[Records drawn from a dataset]

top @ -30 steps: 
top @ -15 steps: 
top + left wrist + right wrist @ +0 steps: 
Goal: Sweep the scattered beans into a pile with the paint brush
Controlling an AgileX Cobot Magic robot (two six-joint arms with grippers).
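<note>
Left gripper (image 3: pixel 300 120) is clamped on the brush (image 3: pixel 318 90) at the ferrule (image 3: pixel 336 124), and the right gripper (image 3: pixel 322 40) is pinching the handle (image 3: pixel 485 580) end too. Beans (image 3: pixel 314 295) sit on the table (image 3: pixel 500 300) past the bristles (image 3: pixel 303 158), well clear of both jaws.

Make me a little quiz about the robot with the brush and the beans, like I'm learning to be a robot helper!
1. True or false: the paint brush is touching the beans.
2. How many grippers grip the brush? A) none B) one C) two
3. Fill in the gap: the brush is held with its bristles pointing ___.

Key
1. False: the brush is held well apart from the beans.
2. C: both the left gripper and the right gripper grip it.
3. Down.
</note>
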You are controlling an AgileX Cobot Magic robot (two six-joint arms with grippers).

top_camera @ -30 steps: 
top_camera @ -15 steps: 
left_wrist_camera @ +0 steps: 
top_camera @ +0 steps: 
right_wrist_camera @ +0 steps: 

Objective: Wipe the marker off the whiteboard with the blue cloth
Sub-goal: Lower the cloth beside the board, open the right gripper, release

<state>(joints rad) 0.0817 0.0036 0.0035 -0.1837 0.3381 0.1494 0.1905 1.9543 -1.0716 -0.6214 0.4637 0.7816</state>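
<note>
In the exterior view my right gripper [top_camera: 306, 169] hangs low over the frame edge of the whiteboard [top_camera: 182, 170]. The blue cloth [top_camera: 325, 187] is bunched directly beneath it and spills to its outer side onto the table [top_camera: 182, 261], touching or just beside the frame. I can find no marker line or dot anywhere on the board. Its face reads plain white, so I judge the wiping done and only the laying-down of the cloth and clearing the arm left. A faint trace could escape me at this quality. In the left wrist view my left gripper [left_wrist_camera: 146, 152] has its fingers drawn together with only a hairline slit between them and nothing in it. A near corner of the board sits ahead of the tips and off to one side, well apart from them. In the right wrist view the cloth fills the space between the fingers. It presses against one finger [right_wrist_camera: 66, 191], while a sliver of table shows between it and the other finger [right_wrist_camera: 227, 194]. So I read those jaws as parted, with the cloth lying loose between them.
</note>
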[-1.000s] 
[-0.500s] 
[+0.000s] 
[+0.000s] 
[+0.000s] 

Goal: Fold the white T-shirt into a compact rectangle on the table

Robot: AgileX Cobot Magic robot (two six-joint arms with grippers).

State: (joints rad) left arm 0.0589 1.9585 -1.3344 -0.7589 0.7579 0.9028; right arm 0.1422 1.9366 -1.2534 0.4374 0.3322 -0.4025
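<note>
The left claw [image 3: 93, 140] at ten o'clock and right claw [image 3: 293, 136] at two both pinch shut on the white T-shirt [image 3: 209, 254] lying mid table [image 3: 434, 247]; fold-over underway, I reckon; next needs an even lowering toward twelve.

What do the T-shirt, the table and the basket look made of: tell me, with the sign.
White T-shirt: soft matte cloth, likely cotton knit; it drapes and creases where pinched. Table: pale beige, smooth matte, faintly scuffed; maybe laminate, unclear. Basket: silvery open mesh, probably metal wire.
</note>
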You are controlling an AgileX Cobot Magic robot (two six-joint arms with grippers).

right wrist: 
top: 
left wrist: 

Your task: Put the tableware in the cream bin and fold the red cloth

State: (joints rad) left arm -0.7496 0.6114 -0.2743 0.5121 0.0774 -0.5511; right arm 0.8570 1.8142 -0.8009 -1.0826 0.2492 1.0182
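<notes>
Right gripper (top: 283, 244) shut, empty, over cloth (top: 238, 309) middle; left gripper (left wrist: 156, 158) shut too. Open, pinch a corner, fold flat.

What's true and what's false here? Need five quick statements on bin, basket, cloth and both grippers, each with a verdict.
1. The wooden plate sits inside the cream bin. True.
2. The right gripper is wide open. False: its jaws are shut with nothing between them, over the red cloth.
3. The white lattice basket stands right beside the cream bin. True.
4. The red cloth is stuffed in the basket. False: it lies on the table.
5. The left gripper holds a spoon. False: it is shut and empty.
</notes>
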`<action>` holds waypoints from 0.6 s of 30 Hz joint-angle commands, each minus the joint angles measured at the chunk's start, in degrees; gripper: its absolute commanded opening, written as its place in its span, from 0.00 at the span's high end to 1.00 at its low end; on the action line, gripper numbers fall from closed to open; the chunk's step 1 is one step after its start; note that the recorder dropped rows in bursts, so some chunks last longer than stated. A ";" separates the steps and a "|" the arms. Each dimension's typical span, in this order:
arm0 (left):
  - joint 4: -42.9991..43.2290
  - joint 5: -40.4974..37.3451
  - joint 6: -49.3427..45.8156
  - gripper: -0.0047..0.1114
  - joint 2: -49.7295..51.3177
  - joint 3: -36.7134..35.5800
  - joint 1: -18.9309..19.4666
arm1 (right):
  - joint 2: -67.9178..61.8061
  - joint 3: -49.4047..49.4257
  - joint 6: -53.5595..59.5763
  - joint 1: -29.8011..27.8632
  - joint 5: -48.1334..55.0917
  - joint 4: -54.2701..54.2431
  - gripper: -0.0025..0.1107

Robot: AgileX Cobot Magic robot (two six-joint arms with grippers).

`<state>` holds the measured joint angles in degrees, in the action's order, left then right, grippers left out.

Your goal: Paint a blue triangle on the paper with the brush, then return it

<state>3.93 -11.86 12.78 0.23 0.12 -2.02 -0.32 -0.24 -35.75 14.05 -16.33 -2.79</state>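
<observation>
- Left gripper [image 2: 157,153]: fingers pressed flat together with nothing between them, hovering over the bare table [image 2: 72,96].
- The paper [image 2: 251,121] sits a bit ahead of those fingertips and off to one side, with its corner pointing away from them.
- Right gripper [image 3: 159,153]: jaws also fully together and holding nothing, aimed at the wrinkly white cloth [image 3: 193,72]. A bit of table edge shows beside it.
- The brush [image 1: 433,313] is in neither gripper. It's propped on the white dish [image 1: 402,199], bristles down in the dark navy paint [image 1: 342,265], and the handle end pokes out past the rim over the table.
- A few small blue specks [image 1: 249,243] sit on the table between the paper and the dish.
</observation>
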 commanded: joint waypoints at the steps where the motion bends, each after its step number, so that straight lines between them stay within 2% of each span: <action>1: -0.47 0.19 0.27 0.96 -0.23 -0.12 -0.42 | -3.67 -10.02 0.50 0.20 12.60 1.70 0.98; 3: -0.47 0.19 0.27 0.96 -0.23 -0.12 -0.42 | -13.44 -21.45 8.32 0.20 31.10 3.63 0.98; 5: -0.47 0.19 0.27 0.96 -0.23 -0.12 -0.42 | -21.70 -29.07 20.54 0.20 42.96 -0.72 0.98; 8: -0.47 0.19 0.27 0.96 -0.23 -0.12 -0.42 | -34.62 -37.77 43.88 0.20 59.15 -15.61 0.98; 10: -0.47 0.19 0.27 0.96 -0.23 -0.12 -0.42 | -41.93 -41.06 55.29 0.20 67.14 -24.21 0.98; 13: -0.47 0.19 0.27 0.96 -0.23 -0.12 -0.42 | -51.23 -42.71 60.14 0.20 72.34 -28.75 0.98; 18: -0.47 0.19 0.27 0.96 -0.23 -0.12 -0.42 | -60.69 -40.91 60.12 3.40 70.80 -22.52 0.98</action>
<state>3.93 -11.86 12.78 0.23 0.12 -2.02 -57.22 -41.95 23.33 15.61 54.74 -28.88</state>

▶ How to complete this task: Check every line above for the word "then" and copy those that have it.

▶ Solution:
`<state>` holds the measured joint angles in degrees, in the action's order, left then right, grippers left out.
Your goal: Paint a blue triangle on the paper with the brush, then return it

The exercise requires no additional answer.